■ TASK ■
When the line with "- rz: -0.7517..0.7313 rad" appears below, start repeating lines exactly, and keep going through the line with "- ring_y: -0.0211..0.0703"; add nothing outside that span.

[RECORD SET]

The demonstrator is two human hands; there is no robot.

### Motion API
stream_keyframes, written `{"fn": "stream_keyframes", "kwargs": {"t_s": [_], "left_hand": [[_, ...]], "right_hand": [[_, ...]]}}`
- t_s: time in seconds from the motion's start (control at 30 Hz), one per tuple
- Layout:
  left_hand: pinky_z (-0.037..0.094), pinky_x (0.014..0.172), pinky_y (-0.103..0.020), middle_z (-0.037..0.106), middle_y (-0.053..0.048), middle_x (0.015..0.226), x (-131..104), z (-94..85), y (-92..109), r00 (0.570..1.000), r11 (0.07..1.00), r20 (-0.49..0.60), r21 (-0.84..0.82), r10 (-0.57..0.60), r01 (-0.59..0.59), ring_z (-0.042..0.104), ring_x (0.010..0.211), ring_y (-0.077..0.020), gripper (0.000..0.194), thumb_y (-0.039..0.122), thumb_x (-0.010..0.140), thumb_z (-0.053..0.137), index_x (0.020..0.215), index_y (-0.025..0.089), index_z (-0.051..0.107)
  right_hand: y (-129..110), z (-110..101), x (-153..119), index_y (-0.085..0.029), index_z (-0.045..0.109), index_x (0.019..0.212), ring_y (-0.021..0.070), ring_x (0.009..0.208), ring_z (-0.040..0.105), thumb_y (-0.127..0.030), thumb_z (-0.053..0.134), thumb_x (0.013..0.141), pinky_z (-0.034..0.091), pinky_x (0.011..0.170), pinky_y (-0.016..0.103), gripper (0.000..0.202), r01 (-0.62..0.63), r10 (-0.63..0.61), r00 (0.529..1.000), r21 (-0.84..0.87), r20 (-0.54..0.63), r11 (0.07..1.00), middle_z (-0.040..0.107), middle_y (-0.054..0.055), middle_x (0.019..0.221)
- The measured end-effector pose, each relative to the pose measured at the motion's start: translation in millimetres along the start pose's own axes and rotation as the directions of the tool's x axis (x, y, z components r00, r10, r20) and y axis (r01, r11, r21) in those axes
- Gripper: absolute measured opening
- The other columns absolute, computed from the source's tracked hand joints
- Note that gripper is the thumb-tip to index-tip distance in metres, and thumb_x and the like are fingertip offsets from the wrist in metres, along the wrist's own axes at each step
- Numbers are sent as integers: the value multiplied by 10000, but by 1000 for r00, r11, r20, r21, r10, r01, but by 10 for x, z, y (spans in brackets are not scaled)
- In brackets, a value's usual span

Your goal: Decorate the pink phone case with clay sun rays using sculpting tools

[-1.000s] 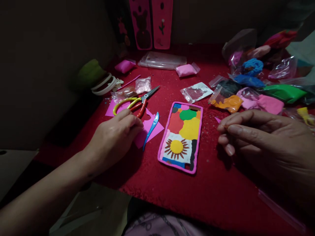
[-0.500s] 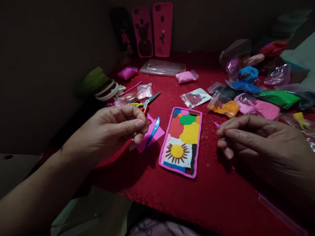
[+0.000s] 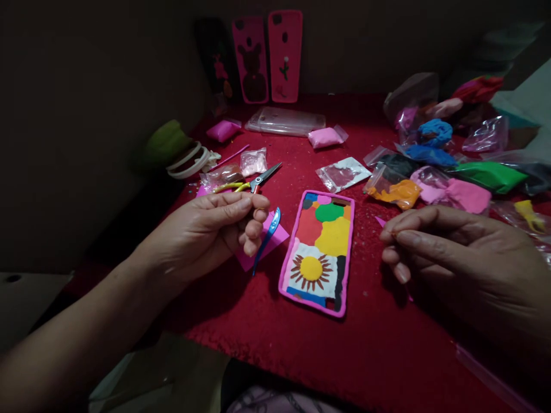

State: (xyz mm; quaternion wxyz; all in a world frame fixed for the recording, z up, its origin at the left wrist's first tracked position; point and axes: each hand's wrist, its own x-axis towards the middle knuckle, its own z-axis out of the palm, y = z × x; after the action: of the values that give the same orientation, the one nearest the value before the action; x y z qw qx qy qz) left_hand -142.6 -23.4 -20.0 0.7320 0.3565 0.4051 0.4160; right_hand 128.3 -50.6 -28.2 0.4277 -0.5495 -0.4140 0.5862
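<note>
Far left of a phone case [image 3: 317,253] on a red cloth [image 3: 379,350] are a blurred green object [image 3: 167,140] and two white rings [image 3: 189,163]. Left of the case and raised above the cloth is the person's left hand [image 3: 210,226], fingers curled in and thumb pressed along them; the grip is narrow, but whether anything is inside cannot be told. Beyond this hand, up and left of the case, are a hot-pink packet [image 3: 224,131], a packet of brown clay [image 3: 228,174] and a pale pink packet [image 3: 253,162]. Nearer the case on that side, scissors [image 3: 266,175] point their blades away to the right, their handles partly hidden by the hand. Just left of the case, a blue knife-shaped tool [image 3: 269,234] lies across a pink sheet [image 3: 278,238]. Well beyond the case, three decorated covers [image 3: 251,60] stand upright, with a clear plastic case [image 3: 286,121] lying in front of them.

The phone case itself lies flat between the hands, untouched. It has a pink edge, patches of many colours and a yellow-and-brown flower [image 3: 310,268] near its close end.

Up and right of the case are a light pink packet [image 3: 325,137], a white packet [image 3: 348,174] and orange clay in a bag [image 3: 398,194], then a heap of bagged clay with a green bag [image 3: 488,175]. Right of the case, the right hand [image 3: 458,246] pinches a tiny brown bit [image 3: 394,234] between thumb and forefinger, well apart from the case
</note>
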Motion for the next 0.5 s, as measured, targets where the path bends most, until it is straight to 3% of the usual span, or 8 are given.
{"fn": "stream_keyframes", "kwargs": {"t_s": [0.2,0.5], "left_hand": [[585,522,-179,673,-27,712,-3,23,20,1000,1000,2,-30,6,-6,644,558,-103,135,48,771,638,892,85,685],[454,309,-98,686,-18,600,-12,-19,38,999,999,19,-11,-48,49,576,363,-73,56,97,714,726,742,95,677]], "right_hand": [[16,-60,23,-197,650,767,155,465,590,-330,765,699,480,369,240,189,-8,8,1000,13,15,1000,666,46,648],[9,-72,10,-191,648,785,163,468,607,-343,762,699,482,373,230,209,-17,18,1000,-11,12,1000,668,49,641]]}}
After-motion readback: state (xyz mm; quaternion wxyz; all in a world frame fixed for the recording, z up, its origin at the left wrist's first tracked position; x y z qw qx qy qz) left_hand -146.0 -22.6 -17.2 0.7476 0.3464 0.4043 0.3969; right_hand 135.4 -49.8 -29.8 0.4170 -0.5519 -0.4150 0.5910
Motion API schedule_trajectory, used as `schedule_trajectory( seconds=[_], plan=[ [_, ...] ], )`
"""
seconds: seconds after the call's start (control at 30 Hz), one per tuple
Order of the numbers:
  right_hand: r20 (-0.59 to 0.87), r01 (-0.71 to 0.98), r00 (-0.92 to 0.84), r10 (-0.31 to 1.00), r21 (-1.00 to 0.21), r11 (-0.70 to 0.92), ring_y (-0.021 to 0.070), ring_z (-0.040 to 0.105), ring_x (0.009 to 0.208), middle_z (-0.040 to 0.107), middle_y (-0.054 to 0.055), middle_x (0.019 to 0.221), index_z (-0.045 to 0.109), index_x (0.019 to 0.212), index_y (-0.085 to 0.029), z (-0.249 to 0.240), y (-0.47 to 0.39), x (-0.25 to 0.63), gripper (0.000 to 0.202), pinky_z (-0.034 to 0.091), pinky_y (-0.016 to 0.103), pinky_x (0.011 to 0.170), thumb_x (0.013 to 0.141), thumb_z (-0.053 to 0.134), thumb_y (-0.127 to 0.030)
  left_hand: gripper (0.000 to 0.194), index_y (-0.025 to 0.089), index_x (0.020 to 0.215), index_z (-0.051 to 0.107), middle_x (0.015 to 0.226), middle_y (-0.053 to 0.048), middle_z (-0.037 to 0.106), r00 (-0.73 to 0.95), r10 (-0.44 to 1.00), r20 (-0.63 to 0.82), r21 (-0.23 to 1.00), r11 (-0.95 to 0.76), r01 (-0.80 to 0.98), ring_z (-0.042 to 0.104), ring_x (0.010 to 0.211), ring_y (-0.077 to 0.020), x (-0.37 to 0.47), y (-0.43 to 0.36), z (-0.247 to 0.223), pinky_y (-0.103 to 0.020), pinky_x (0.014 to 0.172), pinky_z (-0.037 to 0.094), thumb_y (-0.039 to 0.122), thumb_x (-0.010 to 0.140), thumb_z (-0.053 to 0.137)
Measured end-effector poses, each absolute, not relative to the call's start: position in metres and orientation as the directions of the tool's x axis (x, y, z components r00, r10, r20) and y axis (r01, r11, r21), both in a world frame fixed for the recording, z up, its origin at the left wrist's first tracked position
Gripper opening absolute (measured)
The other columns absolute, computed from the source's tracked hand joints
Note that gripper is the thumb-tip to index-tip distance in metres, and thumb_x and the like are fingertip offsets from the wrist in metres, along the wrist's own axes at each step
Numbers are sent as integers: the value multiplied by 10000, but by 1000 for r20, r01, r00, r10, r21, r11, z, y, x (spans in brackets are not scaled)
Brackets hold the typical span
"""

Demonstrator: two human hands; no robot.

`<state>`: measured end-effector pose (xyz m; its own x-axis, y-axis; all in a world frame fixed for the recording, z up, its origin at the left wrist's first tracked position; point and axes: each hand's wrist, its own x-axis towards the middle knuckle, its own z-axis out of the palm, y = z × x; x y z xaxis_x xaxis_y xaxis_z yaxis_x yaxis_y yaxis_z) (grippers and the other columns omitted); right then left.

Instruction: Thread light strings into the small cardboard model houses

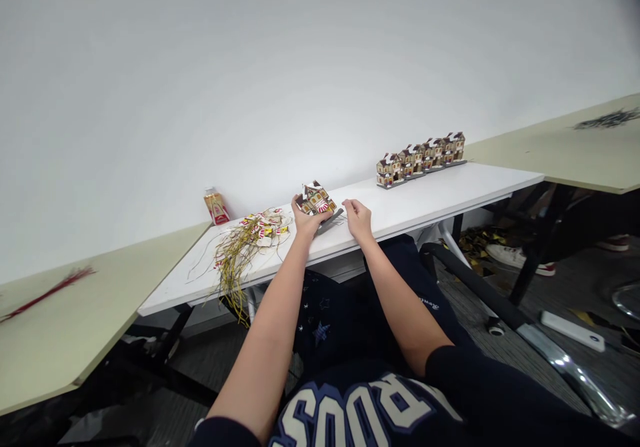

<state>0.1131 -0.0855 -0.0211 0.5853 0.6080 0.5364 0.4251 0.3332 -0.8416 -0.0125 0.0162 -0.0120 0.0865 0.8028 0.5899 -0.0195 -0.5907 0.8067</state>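
A small model house point(315, 198) with a brown, snow-white roof and a red-and-white striped piece on its front is tilted in my left hand point(305, 224). My left fingers wrap round its side, above the white table point(480, 181). A grey base point(330, 221) shows beneath the house. Just right of it, my right hand point(358, 220) is closed in a pinch; whatever is between its fingertips is too small to make out. Thin dark strands lie near the base. To the left rests a tangle of yellow-gold strings point(235, 253) with red-and-white striped pieces point(265, 233) attached.
Several similar model houses point(423, 157) stand in a row at the back right. A gold-and-red container point(216, 207) leans by the wall. Red strands point(50, 293) lie on the left table, dark strands point(607, 119) on the right one. A chair armrest point(475, 287) is at right.
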Motion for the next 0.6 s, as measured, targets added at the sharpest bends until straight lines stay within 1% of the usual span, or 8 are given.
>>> schedule_trajectory(
  seconds=[0.1, 0.2, 0.3, 0.37, 0.43, 0.5, 0.6],
  plan=[
    [533, 404, 602, 595, -846, 349, 179, 611, 794, 685, 46, 826, 680, 946, -163, -22, -84, 114, 494, 459, 266, 787, 930, 389, -560, 982, 295, 1323, 284, 1318, -107, 565, 60, 816, 575, 816, -566, -119, 627, 1172, -214, -9, 17, -11, -426, 991, 531, 213, 557, 894],
    [544, 420, 577, 609, -837, 349, 185, 620, 806, 700, 57, 871, 681, 974, -169, -23, -84, 114, 459, 468, 284, 804, 912, 442, -555, 916, 297, 1313, 268, 1324, -114, 566, -39, 854, 519, 845, -520, -125, 636, 1150, -208, -7, 18, -10, -408, 943, 554, 242, 621, 866],
    [590, 471, 539, 602, -803, 365, 214, 632, 898, 713, 87, 951, 679, 1003, -171, -23, -82, 114, 428, 473, 327, 873, 896, 477, -533, 934, 302, 1312, 261, 1298, -103, 581, -119, 872, 476, 869, -486, -88, 645, 1122, -207, -15, 21, -5, -413, 947, 550, 252, 611, 877],
    [613, 489, 531, 585, -785, 380, 237, 631, 926, 714, 105, 965, 680, 1004, -170, -24, -81, 114, 427, 474, 363, 900, 887, 488, -533, 980, 285, 1307, 276, 1293, -108, 577, -149, 851, 503, 855, -515, -53, 637, 1132, -213, -29, 24, 5, -412, 995, 525, 229, 557, 905],
    [621, 487, 530, 577, -780, 392, 249, 630, 909, 712, 114, 969, 682, 1000, -168, -25, -80, 114, 434, 480, 386, 892, 878, 498, -541, 1031, 267, 1318, 284, 1338, -126, 538, -171, 799, 577, 813, -582, 27, 601, 1191, -224, -52, 27, 21, -410, 1063, 480, 201, 512, 924],
    [613, 477, 531, 585, -787, 391, 247, 629, 874, 708, 115, 969, 683, 1001, -165, -26, -80, 114, 440, 489, 391, 863, 869, 507, -546, 1086, 262, 1352, 270, 1410, -139, 475, -177, 716, 675, 738, -654, 169, 538, 1274, -234, -83, 28, 41, -415, 1130, 419, 209, 496, 937],
    [581, 455, 541, 608, -810, 369, 237, 623, 837, 703, 116, 969, 683, 1000, -162, -27, -79, 114, 451, 498, 373, 803, 864, 509, -555, 1147, 231, 1415, 229, 1466, -151, 425, -167, 593, 787, 603, -684, 411, 475, 1332, -257, -139, 28, 70, -429, 1168, 364, 290, 519, 942]
  ],
)
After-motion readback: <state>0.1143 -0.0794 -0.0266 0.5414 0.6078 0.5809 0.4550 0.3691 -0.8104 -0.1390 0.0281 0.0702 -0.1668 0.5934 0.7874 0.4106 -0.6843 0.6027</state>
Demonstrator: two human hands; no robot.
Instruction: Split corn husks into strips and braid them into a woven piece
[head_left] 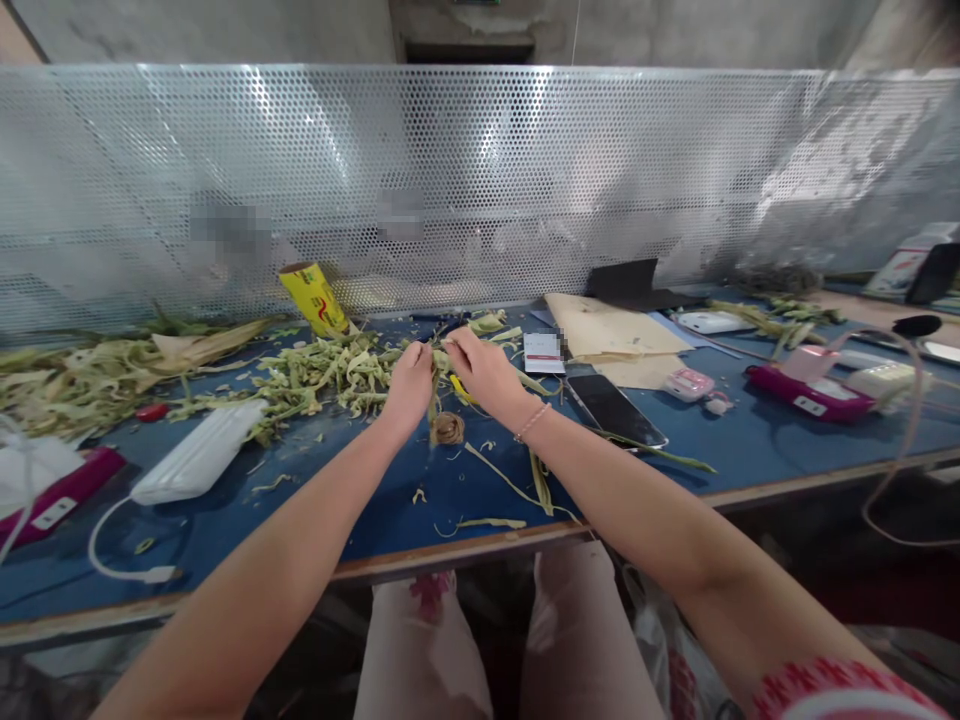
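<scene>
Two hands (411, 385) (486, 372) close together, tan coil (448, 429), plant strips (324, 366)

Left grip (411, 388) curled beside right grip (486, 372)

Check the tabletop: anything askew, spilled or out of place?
Loose scraps litter the blue tabletop near its front edge, apart from the heap of pale green strips, so they look strayed. The yellow tube behind the heap seems to lean, its top tipped left, though the wide view may exaggerate that.
</scene>
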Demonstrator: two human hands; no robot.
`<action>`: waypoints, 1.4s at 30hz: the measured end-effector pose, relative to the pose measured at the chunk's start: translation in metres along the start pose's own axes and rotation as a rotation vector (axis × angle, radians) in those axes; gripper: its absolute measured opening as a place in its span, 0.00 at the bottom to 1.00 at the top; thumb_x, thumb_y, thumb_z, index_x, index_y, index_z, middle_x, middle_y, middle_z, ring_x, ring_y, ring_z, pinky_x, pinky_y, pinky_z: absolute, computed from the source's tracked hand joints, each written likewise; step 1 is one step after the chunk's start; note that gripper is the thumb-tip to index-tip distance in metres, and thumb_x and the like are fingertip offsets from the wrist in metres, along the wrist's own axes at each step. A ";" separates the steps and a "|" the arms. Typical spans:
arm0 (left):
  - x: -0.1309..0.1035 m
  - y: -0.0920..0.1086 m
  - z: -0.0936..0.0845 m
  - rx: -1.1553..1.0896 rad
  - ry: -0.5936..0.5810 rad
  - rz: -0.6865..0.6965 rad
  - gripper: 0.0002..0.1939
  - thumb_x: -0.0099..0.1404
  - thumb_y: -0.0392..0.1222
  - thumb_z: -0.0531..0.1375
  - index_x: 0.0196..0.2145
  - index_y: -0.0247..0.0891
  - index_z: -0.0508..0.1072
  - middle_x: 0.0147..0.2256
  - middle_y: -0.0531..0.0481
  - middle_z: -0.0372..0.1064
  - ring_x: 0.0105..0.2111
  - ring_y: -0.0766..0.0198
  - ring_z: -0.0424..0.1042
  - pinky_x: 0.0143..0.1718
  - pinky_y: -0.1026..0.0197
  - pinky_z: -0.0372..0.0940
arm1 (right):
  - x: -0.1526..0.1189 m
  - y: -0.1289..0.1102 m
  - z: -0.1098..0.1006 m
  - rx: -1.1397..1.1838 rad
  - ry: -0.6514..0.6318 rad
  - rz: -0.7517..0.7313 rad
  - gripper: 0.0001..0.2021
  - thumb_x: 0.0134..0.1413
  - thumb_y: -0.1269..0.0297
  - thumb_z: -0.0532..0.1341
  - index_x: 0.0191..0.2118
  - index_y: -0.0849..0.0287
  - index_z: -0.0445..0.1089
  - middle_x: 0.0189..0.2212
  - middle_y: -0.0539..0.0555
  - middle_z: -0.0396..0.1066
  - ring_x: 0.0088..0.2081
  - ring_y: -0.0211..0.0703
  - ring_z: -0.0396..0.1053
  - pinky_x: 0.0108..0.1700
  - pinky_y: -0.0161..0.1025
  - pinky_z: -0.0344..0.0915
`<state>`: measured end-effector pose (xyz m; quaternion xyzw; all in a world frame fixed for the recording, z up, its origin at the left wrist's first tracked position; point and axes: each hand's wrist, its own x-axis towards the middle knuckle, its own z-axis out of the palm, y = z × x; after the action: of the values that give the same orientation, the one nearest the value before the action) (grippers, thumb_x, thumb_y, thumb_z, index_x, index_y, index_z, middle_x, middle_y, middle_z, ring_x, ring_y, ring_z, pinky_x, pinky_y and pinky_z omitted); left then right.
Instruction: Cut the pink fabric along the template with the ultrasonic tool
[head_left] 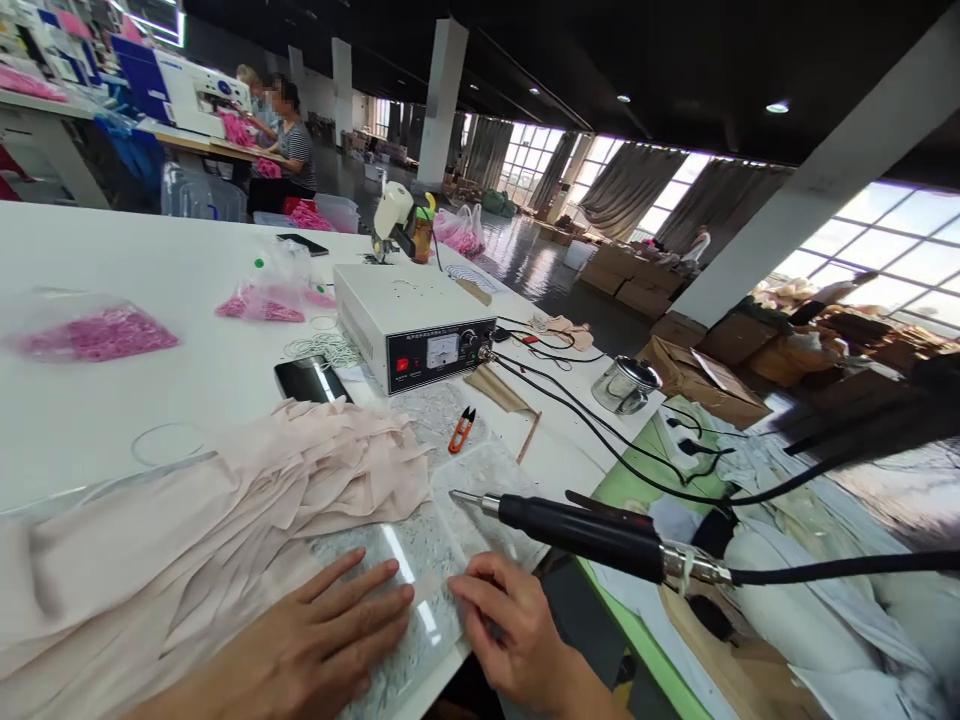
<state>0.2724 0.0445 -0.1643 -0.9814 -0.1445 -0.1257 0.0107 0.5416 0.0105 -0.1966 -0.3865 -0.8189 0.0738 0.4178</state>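
My left hand (315,630) lies flat on a clear, shiny sheet (379,545), its fingers stretched out. Close beside it, near the table's front edge, my right hand (506,620) is closed with thumb and fingers curled together; whatever may be between them is hidden. A heap of pale pink fabric strips (300,460) covers the left part of the sheet, just beyond my left hand. Above my right hand extends a black pen-shaped tool (585,530) with a metal tip and a cable; neither hand touches it. Orange thread snips (462,430) lie farther back on the sheet.
A white control box (420,310) with a dial stands behind the fabric, near a phone (311,380). Black cables (600,410) run right past a glass mug (626,385). Bags of pink pieces (97,330) lie left. People (289,140) sit at sewing machines beyond.
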 end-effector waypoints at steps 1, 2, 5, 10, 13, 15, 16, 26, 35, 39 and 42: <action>0.001 -0.002 0.004 -0.003 0.015 0.005 0.28 0.69 0.35 0.56 0.65 0.43 0.57 0.60 0.52 0.61 0.61 0.58 0.59 0.62 0.57 0.55 | -0.001 0.000 0.000 0.005 0.004 -0.001 0.16 0.52 0.78 0.56 0.45 0.59 0.70 0.32 0.55 0.69 0.30 0.39 0.69 0.31 0.34 0.69; 0.002 -0.003 0.009 -0.003 0.035 0.015 0.28 0.69 0.36 0.56 0.65 0.43 0.57 0.60 0.52 0.62 0.61 0.59 0.59 0.63 0.58 0.53 | -0.001 0.001 0.001 0.010 0.011 0.001 0.15 0.52 0.77 0.56 0.45 0.59 0.70 0.31 0.55 0.69 0.30 0.39 0.69 0.31 0.34 0.69; 0.004 -0.008 0.018 0.007 0.088 0.067 0.25 0.68 0.36 0.56 0.62 0.40 0.63 0.58 0.52 0.65 0.61 0.62 0.59 0.65 0.58 0.45 | -0.003 0.004 0.003 0.020 0.031 0.022 0.15 0.52 0.77 0.56 0.44 0.58 0.70 0.31 0.55 0.69 0.31 0.39 0.69 0.31 0.34 0.69; 0.005 -0.011 0.022 0.047 0.071 0.099 0.18 0.69 0.35 0.55 0.56 0.38 0.70 0.57 0.51 0.67 0.64 0.60 0.54 0.67 0.54 0.37 | -0.005 0.007 0.005 0.045 0.053 0.032 0.15 0.51 0.78 0.56 0.44 0.58 0.69 0.32 0.55 0.70 0.30 0.39 0.70 0.30 0.34 0.69; 0.004 -0.008 0.018 0.078 0.040 0.087 0.17 0.71 0.36 0.54 0.55 0.38 0.70 0.57 0.51 0.67 0.64 0.60 0.54 0.67 0.52 0.37 | -0.005 0.006 0.006 0.045 0.053 0.029 0.16 0.51 0.78 0.56 0.44 0.58 0.69 0.31 0.55 0.70 0.30 0.38 0.70 0.30 0.34 0.69; 0.005 -0.005 0.014 0.091 0.016 0.074 0.17 0.71 0.36 0.53 0.56 0.38 0.70 0.57 0.51 0.66 0.64 0.60 0.54 0.67 0.51 0.37 | -0.004 0.005 0.006 0.040 0.054 0.033 0.16 0.51 0.79 0.56 0.44 0.58 0.69 0.31 0.55 0.70 0.30 0.39 0.70 0.30 0.34 0.69; 0.005 -0.004 0.011 0.090 0.005 0.067 0.18 0.71 0.35 0.53 0.57 0.38 0.69 0.57 0.51 0.66 0.64 0.60 0.54 0.67 0.52 0.38 | -0.004 0.005 0.006 0.042 0.057 0.032 0.16 0.51 0.79 0.56 0.44 0.58 0.69 0.30 0.55 0.70 0.30 0.39 0.70 0.30 0.34 0.69; 0.003 -0.004 0.013 0.030 0.031 0.084 0.17 0.71 0.34 0.52 0.56 0.36 0.70 0.57 0.49 0.66 0.64 0.59 0.54 0.67 0.53 0.43 | -0.004 0.006 0.007 0.031 0.041 0.036 0.15 0.51 0.78 0.56 0.44 0.58 0.70 0.30 0.55 0.71 0.29 0.39 0.70 0.29 0.34 0.69; 0.000 -0.007 0.016 0.054 0.028 0.100 0.19 0.71 0.35 0.53 0.57 0.37 0.69 0.58 0.50 0.64 0.62 0.58 0.57 0.66 0.53 0.45 | -0.003 0.002 0.002 0.168 0.110 0.146 0.14 0.53 0.78 0.57 0.43 0.59 0.72 0.32 0.56 0.72 0.30 0.39 0.71 0.31 0.34 0.71; 0.002 -0.007 0.014 0.011 0.037 0.081 0.22 0.70 0.36 0.54 0.61 0.38 0.65 0.58 0.49 0.65 0.62 0.60 0.57 0.65 0.55 0.48 | -0.019 0.009 -0.007 0.453 0.294 0.550 0.07 0.59 0.68 0.59 0.43 0.57 0.71 0.32 0.56 0.74 0.28 0.39 0.73 0.29 0.34 0.73; 0.003 -0.005 0.014 -0.022 0.062 0.047 0.20 0.70 0.36 0.54 0.59 0.38 0.67 0.57 0.50 0.66 0.63 0.61 0.56 0.66 0.57 0.46 | -0.025 0.018 -0.013 0.622 0.493 0.630 0.20 0.57 0.61 0.63 0.55 0.52 0.65 0.46 0.60 0.74 0.43 0.49 0.76 0.41 0.45 0.77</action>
<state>0.2770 0.0510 -0.1777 -0.9803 -0.1194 -0.1571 0.0073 0.5703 0.0026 -0.2124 -0.4781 -0.4788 0.3429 0.6516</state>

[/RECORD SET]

■ TASK ANSWER ■
  - rz: -0.7517..0.7313 rad
  - gripper: 0.0001..0.2021
  - thumb_x: 0.0134..0.1413
  - thumb_y: -0.1269..0.0297
  - thumb_z: -0.0532..0.1341
  - index_x: 0.0191..0.2118
  - index_y: -0.0849..0.0287
  - index_z: -0.0445..0.1089
  - middle_x: 0.0189..0.2212
  - middle_y: -0.0539..0.0555
  - middle_z: -0.0396..0.1066
  - ring_x: 0.0088..0.2081
  - ring_y: -0.0211..0.0703

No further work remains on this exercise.